The 18th of August 2016 marked a historic milestone for Transnet Port Terminals’ Saldanha operations. One billion tons of Iron Ore passed through the SaldanhaBulk Terminal, which is South Africa’s main Iron Ore export terminal and a highly mechanized bulk-handling facility that remains the largest facility in the Port of Saldanha.
In addition to that, due to Saldanha having South Africa’s largest natural anchorage port with the deepest water – the terminal is also where the first deliveries of Iron Ore were exported on the vessel Fern Sea during September 1976.
Key TPT stakeholders, local and regional management gathered at the Saldanha Terminal to celebrate this momentous milestone and acknowledge the amount of hard work and dedication taken to achieve this record.
“Transnet Port Terminals (TPT) is constantly looking to expand and strengthen our operations so reaching such a large milestone is very significant for the company as a whole. We are delighted with the success of the terminal and commitment that has been shown by the Saldanha TPT staff and management team that has seen us go from the terminal’s total handling capacity increasing graduallyfrom 18 000 000 per annum in 1976 to where we are today at 60 000 000mt per annum – an increase of 233%,” stated Robert Van Rooyen, TPT Saldanha Terminal Manager.
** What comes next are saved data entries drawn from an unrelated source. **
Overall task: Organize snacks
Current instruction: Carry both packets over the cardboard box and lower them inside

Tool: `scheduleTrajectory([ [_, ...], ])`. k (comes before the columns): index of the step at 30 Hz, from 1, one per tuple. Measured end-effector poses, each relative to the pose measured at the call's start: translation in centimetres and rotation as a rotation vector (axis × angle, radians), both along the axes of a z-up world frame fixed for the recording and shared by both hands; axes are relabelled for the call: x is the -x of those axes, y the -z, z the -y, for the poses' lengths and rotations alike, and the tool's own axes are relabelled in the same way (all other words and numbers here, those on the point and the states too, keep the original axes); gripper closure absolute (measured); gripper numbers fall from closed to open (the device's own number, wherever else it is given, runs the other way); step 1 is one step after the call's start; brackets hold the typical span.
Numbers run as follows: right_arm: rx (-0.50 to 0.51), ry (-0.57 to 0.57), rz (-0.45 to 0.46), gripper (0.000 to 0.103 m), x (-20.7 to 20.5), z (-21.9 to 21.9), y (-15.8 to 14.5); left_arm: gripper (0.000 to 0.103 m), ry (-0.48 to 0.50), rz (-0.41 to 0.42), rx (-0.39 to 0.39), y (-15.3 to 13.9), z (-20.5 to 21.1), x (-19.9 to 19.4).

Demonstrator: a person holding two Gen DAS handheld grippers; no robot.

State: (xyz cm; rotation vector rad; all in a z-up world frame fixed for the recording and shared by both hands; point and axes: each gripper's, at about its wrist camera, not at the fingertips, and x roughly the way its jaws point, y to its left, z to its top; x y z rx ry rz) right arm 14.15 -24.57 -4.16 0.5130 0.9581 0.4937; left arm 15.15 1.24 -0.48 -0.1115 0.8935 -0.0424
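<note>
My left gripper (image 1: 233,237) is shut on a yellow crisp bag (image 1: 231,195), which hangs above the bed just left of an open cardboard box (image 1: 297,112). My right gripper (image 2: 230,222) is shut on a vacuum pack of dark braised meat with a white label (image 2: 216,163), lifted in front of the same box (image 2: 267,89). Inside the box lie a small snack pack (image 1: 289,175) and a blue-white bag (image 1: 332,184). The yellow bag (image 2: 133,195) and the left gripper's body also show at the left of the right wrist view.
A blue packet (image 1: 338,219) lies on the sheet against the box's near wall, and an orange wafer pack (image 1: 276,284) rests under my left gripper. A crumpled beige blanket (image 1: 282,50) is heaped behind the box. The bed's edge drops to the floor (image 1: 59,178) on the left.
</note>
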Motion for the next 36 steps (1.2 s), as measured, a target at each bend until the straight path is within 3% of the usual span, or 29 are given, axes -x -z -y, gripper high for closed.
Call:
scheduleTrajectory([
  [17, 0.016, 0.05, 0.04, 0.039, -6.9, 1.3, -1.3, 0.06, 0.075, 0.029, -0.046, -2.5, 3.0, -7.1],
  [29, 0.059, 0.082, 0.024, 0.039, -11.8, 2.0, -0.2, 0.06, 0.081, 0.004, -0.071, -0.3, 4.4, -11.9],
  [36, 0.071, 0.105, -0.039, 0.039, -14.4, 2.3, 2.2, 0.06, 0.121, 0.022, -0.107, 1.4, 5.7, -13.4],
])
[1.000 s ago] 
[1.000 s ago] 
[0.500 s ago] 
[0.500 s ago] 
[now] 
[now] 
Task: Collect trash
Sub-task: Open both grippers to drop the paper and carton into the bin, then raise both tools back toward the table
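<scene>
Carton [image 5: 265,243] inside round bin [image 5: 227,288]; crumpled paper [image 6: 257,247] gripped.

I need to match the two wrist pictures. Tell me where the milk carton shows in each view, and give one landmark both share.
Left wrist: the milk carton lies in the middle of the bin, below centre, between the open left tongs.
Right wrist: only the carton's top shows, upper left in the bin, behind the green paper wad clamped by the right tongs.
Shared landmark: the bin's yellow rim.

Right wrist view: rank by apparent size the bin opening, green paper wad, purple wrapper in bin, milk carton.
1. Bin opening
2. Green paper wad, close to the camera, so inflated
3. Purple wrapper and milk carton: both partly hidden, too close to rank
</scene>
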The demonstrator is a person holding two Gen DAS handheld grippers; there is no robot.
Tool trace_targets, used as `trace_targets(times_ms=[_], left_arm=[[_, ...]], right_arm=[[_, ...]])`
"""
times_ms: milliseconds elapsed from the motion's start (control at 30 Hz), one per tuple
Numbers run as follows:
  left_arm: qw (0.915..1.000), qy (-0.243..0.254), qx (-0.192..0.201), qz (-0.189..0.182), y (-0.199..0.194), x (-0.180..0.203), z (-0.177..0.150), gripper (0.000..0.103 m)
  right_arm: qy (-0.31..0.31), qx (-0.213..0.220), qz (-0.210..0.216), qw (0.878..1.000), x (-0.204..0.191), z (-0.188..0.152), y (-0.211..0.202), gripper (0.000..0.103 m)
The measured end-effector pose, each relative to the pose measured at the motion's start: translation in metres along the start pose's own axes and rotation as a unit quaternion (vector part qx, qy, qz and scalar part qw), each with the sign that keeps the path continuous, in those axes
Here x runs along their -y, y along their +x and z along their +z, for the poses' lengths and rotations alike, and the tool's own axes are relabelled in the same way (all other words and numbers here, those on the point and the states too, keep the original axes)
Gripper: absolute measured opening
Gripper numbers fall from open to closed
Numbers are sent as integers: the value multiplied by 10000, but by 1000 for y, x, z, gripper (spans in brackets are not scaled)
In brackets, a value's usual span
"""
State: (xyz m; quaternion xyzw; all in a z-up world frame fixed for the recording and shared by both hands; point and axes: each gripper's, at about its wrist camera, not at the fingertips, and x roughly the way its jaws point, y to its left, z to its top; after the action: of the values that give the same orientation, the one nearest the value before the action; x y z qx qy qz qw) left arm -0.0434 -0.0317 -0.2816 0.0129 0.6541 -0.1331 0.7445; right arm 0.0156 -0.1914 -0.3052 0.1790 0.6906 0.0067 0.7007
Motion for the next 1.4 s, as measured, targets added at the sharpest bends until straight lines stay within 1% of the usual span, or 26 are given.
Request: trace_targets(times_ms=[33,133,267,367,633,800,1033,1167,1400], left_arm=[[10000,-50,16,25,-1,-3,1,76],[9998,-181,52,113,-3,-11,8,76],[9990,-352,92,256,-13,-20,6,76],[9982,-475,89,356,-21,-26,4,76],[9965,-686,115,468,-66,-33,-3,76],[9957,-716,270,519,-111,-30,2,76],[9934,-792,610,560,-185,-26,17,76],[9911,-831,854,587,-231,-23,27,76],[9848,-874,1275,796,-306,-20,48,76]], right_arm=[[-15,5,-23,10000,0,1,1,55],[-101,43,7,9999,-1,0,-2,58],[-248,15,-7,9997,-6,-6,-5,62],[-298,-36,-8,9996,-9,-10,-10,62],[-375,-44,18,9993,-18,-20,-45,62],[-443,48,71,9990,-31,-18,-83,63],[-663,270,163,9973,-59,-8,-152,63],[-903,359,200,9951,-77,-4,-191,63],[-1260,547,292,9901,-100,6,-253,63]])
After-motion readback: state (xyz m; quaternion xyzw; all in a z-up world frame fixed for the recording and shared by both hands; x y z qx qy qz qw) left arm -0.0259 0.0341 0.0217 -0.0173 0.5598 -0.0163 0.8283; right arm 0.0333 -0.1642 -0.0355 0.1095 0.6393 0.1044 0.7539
Mineral cargo represents the biggest market for Transnet Port Terminals who are a key player in the success of the sector. To support the South African economy and the world trends as well as the growth of emerging miners Transnet Port Terminals have committed to investments that have included the purchase of sophisticated bulk handling equipment as part of Transnet’s seven year Market Demand Strategy (MDS) implemented in 2012. As part of the MDS roll-out, R5,5 billion was earmarked for the expansion of the Saldanha Iron Ore Terminal.
“We don’t intend on slowing down and are focused on continuing to increase volumes and improve efficiencies so that we maintain our efforts to contribute to the Western Cape region and the country’s economy as a whole,” concluded van Rooyen.